* ASSIGNED TASK: Pull every "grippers" line out of the data below.

* PROVIDED MATERIAL:
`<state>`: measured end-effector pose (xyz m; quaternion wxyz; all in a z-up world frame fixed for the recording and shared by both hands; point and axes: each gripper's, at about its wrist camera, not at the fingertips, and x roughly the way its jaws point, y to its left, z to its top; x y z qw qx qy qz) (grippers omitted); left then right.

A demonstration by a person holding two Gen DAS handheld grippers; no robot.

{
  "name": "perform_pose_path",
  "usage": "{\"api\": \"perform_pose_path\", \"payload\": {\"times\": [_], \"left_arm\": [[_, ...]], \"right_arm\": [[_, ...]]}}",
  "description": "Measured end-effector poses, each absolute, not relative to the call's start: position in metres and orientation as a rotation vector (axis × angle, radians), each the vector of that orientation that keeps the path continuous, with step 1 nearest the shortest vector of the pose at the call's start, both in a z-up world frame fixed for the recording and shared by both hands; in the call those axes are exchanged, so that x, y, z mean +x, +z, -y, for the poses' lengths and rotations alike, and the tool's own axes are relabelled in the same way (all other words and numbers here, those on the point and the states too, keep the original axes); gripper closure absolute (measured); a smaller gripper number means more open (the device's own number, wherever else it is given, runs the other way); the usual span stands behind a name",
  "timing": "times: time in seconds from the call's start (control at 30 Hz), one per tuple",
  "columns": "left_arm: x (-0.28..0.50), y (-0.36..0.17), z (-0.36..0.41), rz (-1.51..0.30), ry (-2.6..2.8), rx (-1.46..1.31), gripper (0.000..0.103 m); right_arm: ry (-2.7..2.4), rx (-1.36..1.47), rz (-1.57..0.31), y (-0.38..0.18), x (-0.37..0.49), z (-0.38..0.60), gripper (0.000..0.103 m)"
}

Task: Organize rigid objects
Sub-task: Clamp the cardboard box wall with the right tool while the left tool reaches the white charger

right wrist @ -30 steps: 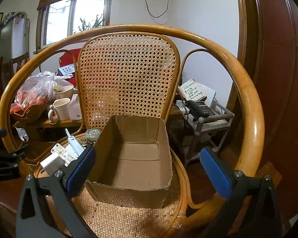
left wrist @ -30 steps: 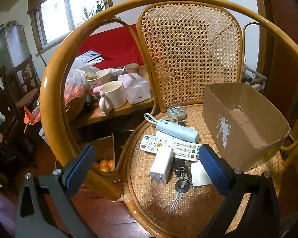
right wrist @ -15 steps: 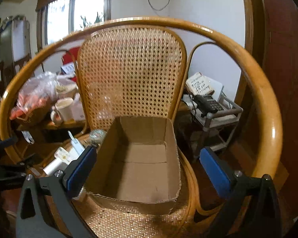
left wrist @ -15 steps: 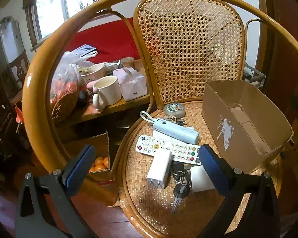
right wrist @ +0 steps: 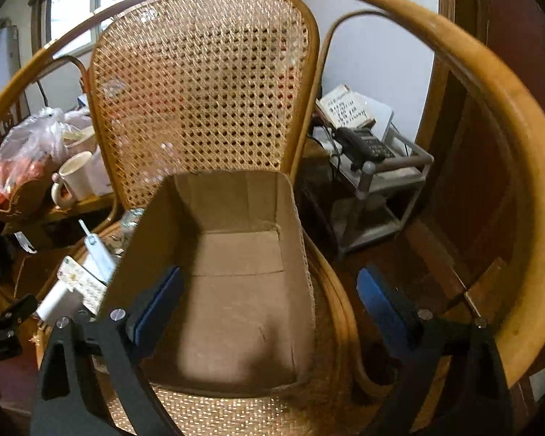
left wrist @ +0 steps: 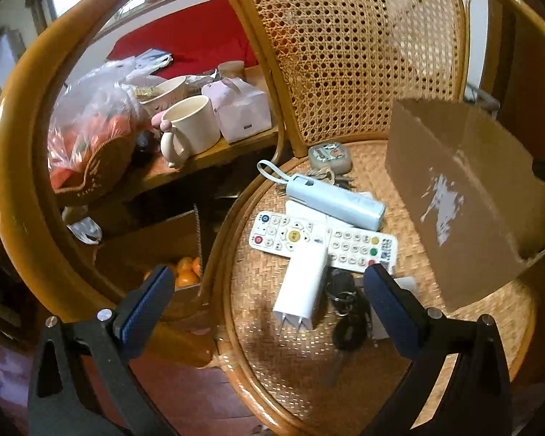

* RESULT FOR THIS TASK:
`<state>`: measured end-effector pose (xyz m; quaternion wxyz; all in a z-up world frame fixed for the recording and shared by both hands; point and axes: each gripper's, at about its wrist camera, not at the fingertips, and x roughly the way its jaws point, y to its left, z to its top; x y z qw qx qy qz) (grippers omitted); left then right.
A demonstration by a person holding two Gen DAS handheld grippers; no robot.

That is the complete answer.